Las convicciones trascendentes de Martí están inextricablemente unidas, en él, a sus acciones históricas.

Sólo una Revolución martiana puede unir a ateos y creyentes. En realidad no se puede ser auténticamente revolucionario si no se cree en valores que nos trascienden como seres mortales.

Si todo se va a hundir en la nada, nada tiene sentido.

Si la vida de los héroes y los mártires tiene sentido más allá de la muerte, todo, el todo, tiene que tener sentido.

La llamada Teología de la Liberación no es nada tan nuevo. Lo único perennemente nuevo y siempre incumplido en el ámbito social, es el mensaje evangélico. Por algo el teólogo italiano Giulio Girardi sostiene que la derrota de nuestra Revolución sería un golpe también para el cristianismo. Este género de apreciaciones, en que coinciden Frei Betto y otros muchos hoy, sí resulta nuevo.

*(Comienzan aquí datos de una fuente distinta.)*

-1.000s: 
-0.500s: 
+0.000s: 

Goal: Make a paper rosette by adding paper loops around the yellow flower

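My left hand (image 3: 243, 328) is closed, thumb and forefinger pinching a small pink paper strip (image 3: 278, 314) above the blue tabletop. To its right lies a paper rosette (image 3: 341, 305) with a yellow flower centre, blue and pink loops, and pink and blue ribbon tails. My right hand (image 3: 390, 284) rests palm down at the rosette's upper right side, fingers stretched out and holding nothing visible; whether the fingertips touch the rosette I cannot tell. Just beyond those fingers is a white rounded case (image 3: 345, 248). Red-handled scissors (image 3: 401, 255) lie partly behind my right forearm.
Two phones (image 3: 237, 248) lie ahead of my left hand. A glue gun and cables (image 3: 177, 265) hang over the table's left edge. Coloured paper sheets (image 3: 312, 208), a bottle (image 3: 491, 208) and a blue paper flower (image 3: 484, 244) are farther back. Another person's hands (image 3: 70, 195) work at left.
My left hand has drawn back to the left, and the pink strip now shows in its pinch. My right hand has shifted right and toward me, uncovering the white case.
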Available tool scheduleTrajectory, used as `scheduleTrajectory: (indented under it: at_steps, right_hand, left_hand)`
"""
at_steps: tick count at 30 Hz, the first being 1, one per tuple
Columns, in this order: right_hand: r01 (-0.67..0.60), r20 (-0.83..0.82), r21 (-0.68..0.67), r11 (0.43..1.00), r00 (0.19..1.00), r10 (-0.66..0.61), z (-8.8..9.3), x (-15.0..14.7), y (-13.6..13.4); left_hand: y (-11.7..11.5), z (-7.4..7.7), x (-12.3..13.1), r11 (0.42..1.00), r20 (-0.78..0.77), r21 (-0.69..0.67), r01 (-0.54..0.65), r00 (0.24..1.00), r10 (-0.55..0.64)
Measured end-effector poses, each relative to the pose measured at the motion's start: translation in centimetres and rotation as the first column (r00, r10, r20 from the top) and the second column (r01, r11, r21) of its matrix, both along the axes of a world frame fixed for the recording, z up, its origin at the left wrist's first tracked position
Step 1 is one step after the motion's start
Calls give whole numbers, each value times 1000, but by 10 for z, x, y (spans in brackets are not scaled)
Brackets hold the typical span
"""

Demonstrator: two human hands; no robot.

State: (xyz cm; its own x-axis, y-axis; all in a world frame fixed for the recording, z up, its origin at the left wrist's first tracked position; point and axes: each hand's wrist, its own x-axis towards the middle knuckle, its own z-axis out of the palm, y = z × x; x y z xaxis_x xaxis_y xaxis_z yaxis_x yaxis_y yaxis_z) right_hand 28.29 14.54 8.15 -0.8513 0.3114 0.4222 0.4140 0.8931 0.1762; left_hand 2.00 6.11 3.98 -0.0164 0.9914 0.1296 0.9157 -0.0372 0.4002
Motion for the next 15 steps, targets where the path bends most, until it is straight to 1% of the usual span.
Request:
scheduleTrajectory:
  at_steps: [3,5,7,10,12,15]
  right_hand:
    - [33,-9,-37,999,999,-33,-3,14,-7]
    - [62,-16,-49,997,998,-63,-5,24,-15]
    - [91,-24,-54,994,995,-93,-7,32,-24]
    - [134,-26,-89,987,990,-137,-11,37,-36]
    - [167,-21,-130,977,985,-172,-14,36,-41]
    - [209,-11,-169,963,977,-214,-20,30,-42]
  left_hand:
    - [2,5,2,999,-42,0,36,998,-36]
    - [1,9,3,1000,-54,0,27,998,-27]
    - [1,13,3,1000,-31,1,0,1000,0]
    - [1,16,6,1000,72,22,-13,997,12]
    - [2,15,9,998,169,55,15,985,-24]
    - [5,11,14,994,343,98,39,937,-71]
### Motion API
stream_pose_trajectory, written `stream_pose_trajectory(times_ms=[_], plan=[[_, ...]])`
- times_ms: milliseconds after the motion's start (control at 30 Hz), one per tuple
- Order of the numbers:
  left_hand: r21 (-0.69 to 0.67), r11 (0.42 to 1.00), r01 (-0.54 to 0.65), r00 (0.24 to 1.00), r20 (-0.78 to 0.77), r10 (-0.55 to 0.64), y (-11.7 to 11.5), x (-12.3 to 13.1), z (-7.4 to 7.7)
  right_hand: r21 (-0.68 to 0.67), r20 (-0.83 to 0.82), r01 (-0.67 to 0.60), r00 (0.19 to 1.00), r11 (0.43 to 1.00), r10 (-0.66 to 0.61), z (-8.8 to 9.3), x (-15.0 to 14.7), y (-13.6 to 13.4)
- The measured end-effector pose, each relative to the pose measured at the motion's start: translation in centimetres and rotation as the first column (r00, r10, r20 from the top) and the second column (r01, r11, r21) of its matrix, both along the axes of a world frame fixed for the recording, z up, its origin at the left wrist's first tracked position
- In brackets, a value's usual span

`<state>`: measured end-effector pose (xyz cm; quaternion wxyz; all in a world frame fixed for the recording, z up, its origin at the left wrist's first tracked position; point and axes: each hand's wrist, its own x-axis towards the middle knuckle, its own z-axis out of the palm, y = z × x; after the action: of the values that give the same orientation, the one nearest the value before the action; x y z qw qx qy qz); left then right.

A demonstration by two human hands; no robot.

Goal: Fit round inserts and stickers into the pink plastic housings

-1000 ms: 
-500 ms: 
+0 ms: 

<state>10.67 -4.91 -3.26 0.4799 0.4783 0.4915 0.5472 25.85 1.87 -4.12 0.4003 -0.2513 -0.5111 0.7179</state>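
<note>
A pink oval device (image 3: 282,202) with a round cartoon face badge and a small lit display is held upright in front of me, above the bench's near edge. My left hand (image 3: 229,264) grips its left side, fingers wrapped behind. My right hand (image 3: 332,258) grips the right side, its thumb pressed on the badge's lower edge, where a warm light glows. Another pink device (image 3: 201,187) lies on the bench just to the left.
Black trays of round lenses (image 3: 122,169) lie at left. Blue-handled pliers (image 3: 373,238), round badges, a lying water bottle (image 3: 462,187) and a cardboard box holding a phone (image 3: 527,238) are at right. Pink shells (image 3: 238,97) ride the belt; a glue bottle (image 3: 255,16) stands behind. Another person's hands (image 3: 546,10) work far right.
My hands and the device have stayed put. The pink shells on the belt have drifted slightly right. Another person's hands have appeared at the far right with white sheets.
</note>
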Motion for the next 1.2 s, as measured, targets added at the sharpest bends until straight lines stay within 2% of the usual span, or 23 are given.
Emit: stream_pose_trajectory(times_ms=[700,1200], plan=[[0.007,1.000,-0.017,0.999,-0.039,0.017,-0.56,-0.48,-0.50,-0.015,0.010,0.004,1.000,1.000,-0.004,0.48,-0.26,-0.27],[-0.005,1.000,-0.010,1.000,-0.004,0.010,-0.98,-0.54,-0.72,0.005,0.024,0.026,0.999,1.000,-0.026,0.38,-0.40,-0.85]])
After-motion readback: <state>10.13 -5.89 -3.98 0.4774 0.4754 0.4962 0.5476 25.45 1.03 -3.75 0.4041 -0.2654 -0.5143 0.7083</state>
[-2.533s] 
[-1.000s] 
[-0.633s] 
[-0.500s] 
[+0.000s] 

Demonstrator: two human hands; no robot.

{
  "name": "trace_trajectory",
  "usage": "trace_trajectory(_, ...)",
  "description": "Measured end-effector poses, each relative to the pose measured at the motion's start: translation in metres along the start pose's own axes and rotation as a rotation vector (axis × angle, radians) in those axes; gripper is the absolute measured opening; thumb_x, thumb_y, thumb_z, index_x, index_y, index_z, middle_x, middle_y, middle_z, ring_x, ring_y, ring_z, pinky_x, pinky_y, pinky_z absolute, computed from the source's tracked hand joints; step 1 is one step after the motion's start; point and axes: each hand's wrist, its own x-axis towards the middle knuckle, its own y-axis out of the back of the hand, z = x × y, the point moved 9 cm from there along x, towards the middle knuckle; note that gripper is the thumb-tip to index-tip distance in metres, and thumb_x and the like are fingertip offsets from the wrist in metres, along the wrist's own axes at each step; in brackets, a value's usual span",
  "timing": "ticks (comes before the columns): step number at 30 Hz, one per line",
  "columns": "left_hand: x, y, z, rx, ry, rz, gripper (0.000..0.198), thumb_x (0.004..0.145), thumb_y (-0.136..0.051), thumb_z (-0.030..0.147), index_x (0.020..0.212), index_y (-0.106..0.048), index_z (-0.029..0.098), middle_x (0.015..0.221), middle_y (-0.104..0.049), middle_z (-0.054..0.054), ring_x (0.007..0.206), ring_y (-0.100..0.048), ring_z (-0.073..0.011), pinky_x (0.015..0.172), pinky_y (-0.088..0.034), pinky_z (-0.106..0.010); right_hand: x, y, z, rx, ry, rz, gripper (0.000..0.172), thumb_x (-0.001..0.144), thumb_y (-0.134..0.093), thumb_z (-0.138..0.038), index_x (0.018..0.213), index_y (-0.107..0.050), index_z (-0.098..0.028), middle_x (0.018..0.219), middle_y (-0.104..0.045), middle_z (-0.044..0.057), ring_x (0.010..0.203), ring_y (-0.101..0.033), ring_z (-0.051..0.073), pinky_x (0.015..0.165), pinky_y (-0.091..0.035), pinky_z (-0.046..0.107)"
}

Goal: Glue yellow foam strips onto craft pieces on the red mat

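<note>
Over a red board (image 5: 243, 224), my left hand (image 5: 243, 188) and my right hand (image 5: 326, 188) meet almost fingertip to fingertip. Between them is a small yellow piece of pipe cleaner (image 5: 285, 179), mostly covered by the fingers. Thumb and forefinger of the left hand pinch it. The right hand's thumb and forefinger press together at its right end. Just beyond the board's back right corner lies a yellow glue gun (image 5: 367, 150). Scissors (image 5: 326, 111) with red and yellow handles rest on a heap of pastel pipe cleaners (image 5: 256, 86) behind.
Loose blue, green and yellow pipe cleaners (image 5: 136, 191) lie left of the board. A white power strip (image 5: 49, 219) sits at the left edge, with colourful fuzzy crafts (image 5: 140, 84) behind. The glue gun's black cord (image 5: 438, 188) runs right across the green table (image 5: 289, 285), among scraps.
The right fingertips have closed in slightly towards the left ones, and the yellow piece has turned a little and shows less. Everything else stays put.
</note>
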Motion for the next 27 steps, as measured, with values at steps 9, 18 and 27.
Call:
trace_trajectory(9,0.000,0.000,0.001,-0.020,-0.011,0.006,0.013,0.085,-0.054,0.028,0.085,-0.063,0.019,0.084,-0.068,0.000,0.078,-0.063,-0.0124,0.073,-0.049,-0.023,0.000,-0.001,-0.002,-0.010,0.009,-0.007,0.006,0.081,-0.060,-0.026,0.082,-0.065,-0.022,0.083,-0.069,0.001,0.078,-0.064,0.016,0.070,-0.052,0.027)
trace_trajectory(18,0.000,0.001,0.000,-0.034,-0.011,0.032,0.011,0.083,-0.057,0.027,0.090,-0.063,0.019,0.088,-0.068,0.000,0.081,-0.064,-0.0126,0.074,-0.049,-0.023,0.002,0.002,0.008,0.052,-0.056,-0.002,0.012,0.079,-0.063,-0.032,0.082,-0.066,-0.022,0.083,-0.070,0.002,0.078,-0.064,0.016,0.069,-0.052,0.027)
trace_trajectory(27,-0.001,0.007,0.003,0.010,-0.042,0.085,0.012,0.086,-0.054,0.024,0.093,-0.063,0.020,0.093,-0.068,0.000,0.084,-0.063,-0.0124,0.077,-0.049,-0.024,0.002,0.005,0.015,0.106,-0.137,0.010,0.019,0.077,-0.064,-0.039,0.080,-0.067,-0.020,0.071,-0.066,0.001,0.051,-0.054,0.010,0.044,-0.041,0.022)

La realización personal es esencial para la justicia social. Que el Estado no se convierta en el “resuélvelo todo”.

La cultura no es sólo información. Es sobre todo un modo de vivir, una conducta, incluso una gestualidad, un silencio. Un modo de mirar.

Si tenemos que morir defendiendo como nos sea posible la patria, lo haremos. Cada cosa a su tiempo. En este sentido fue ejemplar la sobria información pública del Bastión 2004, sin alardes ni alarmismos.

La mayor enseñanza martiana es que cada minuto de la vida, en cualquier circunstancia, es sagrado.

Tornando a los estudios necesarios, no estaría de más en tiempos tan islámicos como los que nos toca vivir, volver los ojos, como seguramente lo haría Martí, tan amante de lo árabe, hacia la figura de Hallay (no sé si lo pronuncio bien), místico condenado a muerte en Bagdad en el 992, profundamente estudiado por el memorable ecumenista Louis Massignon (1883-1962), a su vez maestro, después de Ortega, de nuestra María Zambrano. “Hallay –dice Massignon– enseña que hemos de acercarnos a las cosas no desde nosotros mismos sino desde ellas mismas: al mundo, por ejemplo, desde una compasión transfigurante del sufrimiento del mundo”, identificando además “el Deseo con la Esencia divina”, y no ésta con la imagen de un Demiurgo. Si llegamos a ser ecuménicos de veras en lo religioso (judaísmo, cristianismo e islamismo, religiones todas de la misma raíz monoteísta, ¿no debieran ser hermanas?), lo seríamos también en política, buscando, más que la mera tolerancia, la activa fraternidad. Es tema ampliamente estudiado en páginas inéditas de Fina García Marruz. La economía, genialmente desentrañada como generadora de las políticas por Carlos Marx, es peldaño estructural del omnipresente Deseo, y Hallay también puede ayudarnos en cuanto, según Massignos, fue “intercesor escatológico” de los “pobres de la tierra”, que son hoy la mayor parte de la humanidad.

Los últimos acontecimientos, al menos en nuestro hemisferio, son muy alentadores. Ese “gigante dormido”, como también llamó Martí a Nuestra América, está indudablemente despertando frente al “Norte revuelto y brutal que nos desprecia”. Díganlo, junto a Cuba precursora, Venezuela, Brasil, Argentina y ahora mismo Uruguay. Es evidente, como lo previó Neruda en su Canto al Libertador, la resurrección bolivariana de nuestros pueblos. En ella está nuestra mayor esperanza regional, pero no olvidemos que, sin la redención de toda la martiana patria que es la humanidad, no habrá paz duradera ni justicia segura.